Work required >>
Print the records below exactly, with no pictures.

Data provided >>

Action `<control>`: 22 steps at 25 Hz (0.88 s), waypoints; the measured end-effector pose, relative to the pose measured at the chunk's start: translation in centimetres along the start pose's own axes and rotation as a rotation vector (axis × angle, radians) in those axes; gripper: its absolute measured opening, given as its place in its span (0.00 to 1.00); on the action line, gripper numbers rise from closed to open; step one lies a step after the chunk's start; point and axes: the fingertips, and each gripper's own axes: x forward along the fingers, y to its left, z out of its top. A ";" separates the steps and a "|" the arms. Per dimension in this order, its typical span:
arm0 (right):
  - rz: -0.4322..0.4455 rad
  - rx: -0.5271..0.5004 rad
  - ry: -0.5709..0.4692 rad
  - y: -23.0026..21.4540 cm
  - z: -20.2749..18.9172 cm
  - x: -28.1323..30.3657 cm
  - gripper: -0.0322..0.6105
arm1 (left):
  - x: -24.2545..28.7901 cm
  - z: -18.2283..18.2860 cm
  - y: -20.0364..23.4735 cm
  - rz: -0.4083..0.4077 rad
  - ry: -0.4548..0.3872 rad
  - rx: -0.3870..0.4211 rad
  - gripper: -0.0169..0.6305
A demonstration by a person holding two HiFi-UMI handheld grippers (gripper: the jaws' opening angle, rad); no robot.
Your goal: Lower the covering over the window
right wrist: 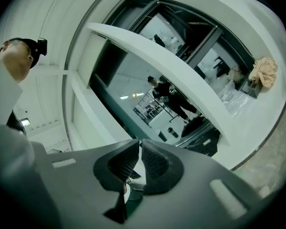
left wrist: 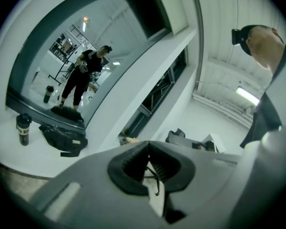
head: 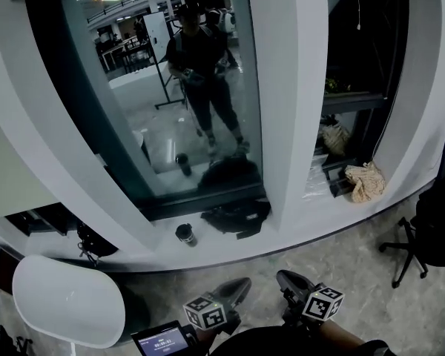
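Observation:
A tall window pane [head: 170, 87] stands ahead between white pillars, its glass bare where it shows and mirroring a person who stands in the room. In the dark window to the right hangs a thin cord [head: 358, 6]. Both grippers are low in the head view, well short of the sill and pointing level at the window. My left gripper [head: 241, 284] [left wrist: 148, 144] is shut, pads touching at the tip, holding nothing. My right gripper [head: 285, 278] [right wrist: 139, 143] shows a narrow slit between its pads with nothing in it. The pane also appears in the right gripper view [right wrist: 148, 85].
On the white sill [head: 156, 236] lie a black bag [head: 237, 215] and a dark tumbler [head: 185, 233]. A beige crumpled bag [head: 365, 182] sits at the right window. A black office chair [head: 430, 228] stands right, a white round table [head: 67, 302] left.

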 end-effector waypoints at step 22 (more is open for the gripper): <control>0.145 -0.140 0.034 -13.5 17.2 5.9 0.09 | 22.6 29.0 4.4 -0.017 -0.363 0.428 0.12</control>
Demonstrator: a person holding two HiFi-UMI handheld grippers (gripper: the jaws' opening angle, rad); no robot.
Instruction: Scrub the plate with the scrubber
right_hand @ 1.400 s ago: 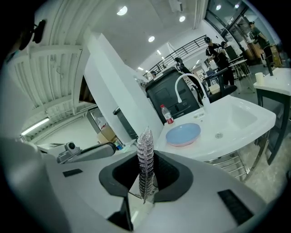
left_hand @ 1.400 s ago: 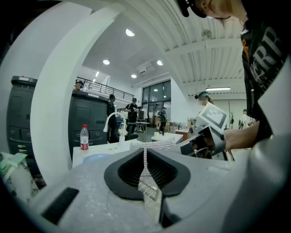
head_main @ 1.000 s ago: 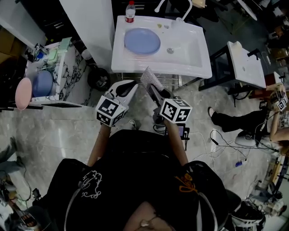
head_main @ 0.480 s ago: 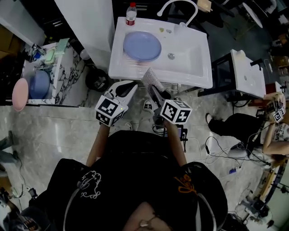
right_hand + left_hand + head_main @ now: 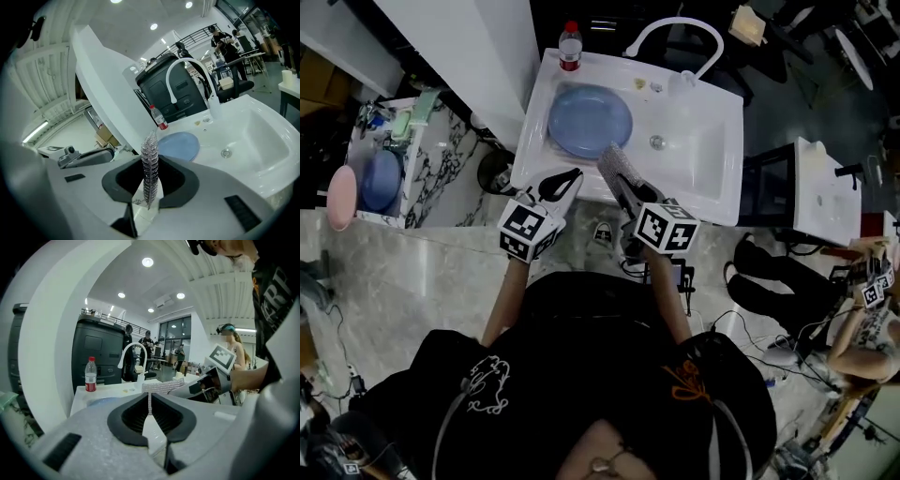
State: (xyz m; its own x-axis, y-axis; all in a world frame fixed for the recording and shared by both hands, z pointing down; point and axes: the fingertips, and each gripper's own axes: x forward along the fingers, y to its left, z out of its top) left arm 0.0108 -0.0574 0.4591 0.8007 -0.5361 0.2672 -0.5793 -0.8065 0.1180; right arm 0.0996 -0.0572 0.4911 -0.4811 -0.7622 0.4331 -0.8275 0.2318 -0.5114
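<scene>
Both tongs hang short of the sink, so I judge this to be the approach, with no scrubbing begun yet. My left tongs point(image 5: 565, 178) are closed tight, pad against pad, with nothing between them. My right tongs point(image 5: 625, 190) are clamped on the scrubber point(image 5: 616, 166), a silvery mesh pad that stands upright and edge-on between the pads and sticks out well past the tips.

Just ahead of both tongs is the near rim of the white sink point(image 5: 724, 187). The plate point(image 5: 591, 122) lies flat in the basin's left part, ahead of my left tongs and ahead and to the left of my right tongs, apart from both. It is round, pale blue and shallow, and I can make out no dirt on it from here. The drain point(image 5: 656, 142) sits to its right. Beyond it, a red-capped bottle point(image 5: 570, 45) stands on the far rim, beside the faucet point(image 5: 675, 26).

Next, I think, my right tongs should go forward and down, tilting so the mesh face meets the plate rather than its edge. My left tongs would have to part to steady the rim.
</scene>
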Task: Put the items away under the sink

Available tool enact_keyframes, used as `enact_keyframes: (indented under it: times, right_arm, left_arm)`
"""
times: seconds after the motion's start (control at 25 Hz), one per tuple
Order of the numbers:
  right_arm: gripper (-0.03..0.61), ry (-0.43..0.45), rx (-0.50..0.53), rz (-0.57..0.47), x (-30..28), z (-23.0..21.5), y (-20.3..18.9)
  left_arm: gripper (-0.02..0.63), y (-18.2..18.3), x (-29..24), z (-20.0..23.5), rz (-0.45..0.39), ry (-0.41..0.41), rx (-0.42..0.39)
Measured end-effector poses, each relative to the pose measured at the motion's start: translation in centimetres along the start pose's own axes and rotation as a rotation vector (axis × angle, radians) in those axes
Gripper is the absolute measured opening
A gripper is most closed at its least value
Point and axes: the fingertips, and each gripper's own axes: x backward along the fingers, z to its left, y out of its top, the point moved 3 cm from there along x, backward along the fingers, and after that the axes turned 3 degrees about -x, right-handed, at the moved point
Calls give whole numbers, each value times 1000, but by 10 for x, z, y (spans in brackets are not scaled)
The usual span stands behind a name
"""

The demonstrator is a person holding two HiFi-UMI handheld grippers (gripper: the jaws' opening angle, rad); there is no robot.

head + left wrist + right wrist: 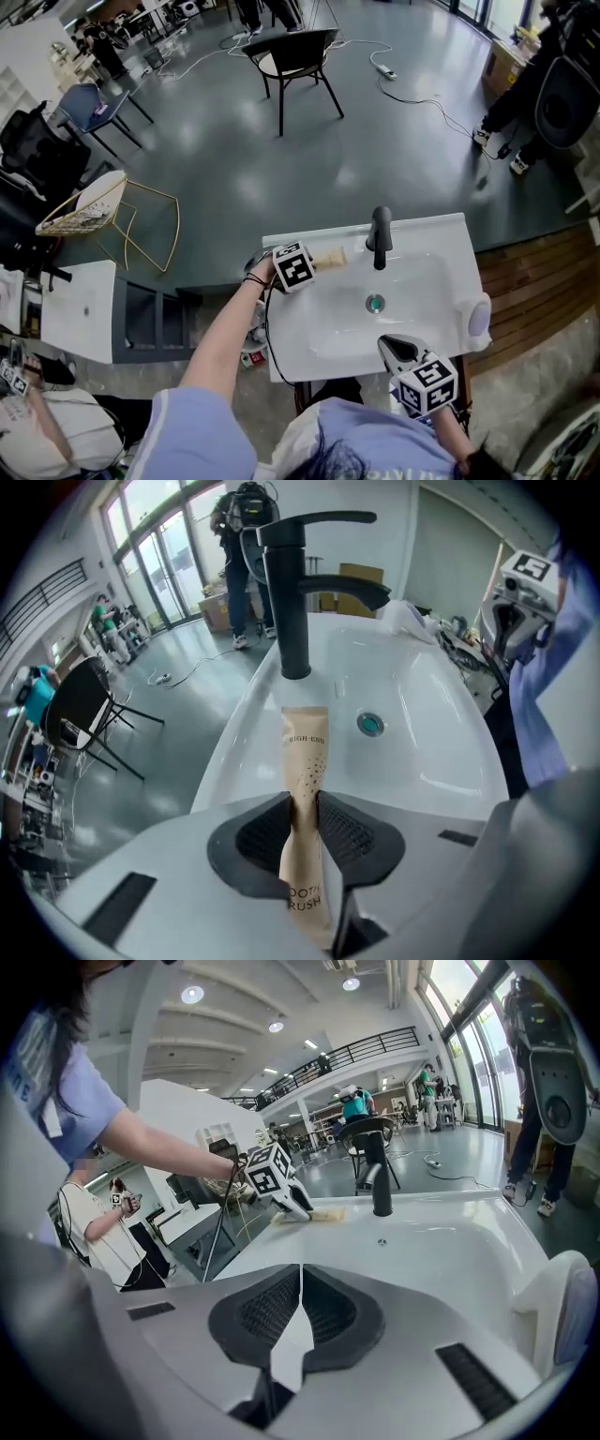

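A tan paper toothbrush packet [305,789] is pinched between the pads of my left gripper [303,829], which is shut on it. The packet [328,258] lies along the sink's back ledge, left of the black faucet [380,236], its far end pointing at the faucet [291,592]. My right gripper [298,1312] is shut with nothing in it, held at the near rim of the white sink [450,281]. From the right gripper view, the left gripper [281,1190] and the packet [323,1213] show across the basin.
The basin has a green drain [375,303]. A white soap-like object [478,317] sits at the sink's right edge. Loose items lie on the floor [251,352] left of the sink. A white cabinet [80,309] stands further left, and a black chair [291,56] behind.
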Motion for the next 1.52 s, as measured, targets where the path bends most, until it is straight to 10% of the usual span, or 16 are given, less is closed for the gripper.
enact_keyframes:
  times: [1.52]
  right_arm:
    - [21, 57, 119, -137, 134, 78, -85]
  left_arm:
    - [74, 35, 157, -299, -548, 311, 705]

Solution to this exercise >>
Action `<control>`: 22 steps at 25 Hz (0.88 s), waypoints; the measured end-effector pose, relative to the pose measured at the chunk's start: translation in centimetres along the start pose's own axes and rotation as a rotation vector (axis × angle, radians) in those axes; gripper: its absolute measured opening, given as its place in its span (0.00 to 1.00); on the action line, gripper numbers rise from closed to open; step one lies a step after the chunk's start; point and axes: the fingertips, and each gripper's own axes: x forward along the fingers, y to its left, z out of its top. A ";" separates the steps and a "|" the arms. Per dimension in this order, its typical span:
arm0 (right):
  - rz: -0.4322..0.4455 rad
  - rx: -0.5271..0.5004 rad
  - ry: -0.5709..0.4692 rad
  - y: -23.0026..21.4540 cm
  - z: -20.2749..18.9172 cm
  - x: -28.1323..30.3657 cm
  - gripper: -0.0322..0.6105
arm1 (left):
  - x: -24.2545..28.7901 cm
  - z: -18.2283..18.2860 cm
  - y: -20.0364..23.4735 cm
  - rz: -0.4083..0.4077 rad
  - ry: -0.4548..0.3872 rad
  - rx: -0.3870..0.4211 rad
  - gripper: -0.0169..0.6305
A demonstration by a person holding two HiFi-UMI handheld grippers (gripper: the jaws' opening angle, rad); no robot.
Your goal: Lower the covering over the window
right wrist: 
left wrist: 
head: 
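Observation:
A tall window pane [head: 170, 87] stands ahead between white pillars, its glass bare where it shows and mirroring a person who stands in the room. In the dark window to the right hangs a thin cord [head: 358, 6]. Both grippers are low in the head view, well short of the sill and pointing level at the window. My left gripper [head: 241, 284] [left wrist: 148, 144] is shut, pads touching at the tip, holding nothing. My right gripper [head: 285, 278] [right wrist: 139, 143] shows a narrow slit between its pads with nothing in it. The pane also appears in the right gripper view [right wrist: 148, 85].
On the white sill [head: 156, 236] lie a black bag [head: 237, 215] and a dark tumbler [head: 185, 233]. A beige crumpled bag [head: 365, 182] sits at the right window. A black office chair [head: 430, 228] stands right, a white round table [head: 67, 302] left.
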
 end-effector waypoints at step 22 (more is open for the gripper): <control>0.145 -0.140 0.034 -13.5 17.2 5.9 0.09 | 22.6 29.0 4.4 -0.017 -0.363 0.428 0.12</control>
Demonstrator: a person holding two HiFi-UMI handheld grippers (gripper: the jaws' opening angle, rad); no robot.
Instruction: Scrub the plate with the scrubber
right_hand @ 1.400 s ago: 
left_hand @ 1.400 s ago: 
head_main @ 1.000 s ago: 
head_main @ 0.480 s ago: 
right_hand + left_hand + head_main @ now: 
State: (xyz m; its own x-axis, y-axis; all in a world frame fixed for the recording and shared by both hands, z pointing down; point and axes: the fingertips, and each gripper's own axes: x forward along the fingers, y to its left, z out of its top) left arm 0.0108 -0.0574 0.4591 0.8007 -0.5361 0.2672 -0.5793 -0.8065 0.1180; right arm 0.0996 -0.0572 0.4911 -0.4811 -0.7622 0.4331 -0.8275 0.2318 -0.5114
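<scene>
Both tongs hang short of the sink, so I judge this to be the approach, with no scrubbing begun yet. My left tongs point(image 5: 565, 178) are closed tight, pad against pad, with nothing between them. My right tongs point(image 5: 625, 190) are clamped on the scrubber point(image 5: 616, 166), a silvery mesh pad that stands upright and edge-on between the pads and sticks out well past the tips.

Just ahead of both tongs is the near rim of the white sink point(image 5: 724, 187). The plate point(image 5: 591, 122) lies flat in the basin's left part, ahead of my left tongs and ahead and to the left of my right tongs, apart from both. It is round, pale blue and shallow, and I can make out no dirt on it from here. The drain point(image 5: 656, 142) sits to its right. Beyond it, a red-capped bottle point(image 5: 570, 45) stands on the far rim, beside the faucet point(image 5: 675, 26).

Next, I think, my right tongs should go forward and down, tilting so the mesh face meets the plate rather than its edge. My left tongs would have to part to steady the rim.
</scene>
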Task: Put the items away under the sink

Available tool enact_keyframes, used as `enact_keyframes: (indented under it: times, right_arm, left_arm)`
"""
times: seconds after the motion's start (control at 25 Hz), one per tuple
Order of the numbers:
  right_arm: gripper (-0.03..0.61), ry (-0.43..0.45), rx (-0.50..0.53), rz (-0.57..0.47), x (-30..28), z (-23.0..21.5), y (-20.3..18.9)
  left_arm: gripper (-0.02..0.63), y (-18.2..18.3), x (-29..24), z (-20.0..23.5), rz (-0.45..0.39), ry (-0.41..0.41), rx (-0.42..0.39)
Measured end-effector poses, each relative to the pose measured at the motion's start: translation in centimetres along the start pose's own axes and rotation as a rotation vector (axis × angle, radians) in those axes
Gripper is the absolute measured opening
A gripper is most closed at its least value
Point and axes: the fingertips, and each gripper's own axes: x backward along the fingers, z to its left, y out of its top, the point moved 3 cm from there along x, backward along the fingers, and after that the axes turned 3 degrees about -x, right-handed, at the moved point
Calls give whole numbers, each value times 1000, but by 10 for x, z, y (spans in brackets are not scaled)
The usual span stands behind a name
"""

The demonstrator is a person holding two HiFi-UMI handheld grippers (gripper: the jaws' opening angle, rad); there is no robot.

head + left wrist + right wrist: 

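A tan paper toothbrush packet [305,789] is pinched between the pads of my left gripper [303,829], which is shut on it. The packet [328,258] lies along the sink's back ledge, left of the black faucet [380,236], its far end pointing at the faucet [291,592]. My right gripper [298,1312] is shut with nothing in it, held at the near rim of the white sink [450,281]. From the right gripper view, the left gripper [281,1190] and the packet [323,1213] show across the basin.
The basin has a green drain [375,303]. A white soap-like object [478,317] sits at the sink's right edge. Loose items lie on the floor [251,352] left of the sink. A white cabinet [80,309] stands further left, and a black chair [291,56] behind.
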Motion for the next 1.52 s, as measured, targets where the path bends most, until it is straight to 10% of the usual span, or 16 are given, less is closed for the gripper.
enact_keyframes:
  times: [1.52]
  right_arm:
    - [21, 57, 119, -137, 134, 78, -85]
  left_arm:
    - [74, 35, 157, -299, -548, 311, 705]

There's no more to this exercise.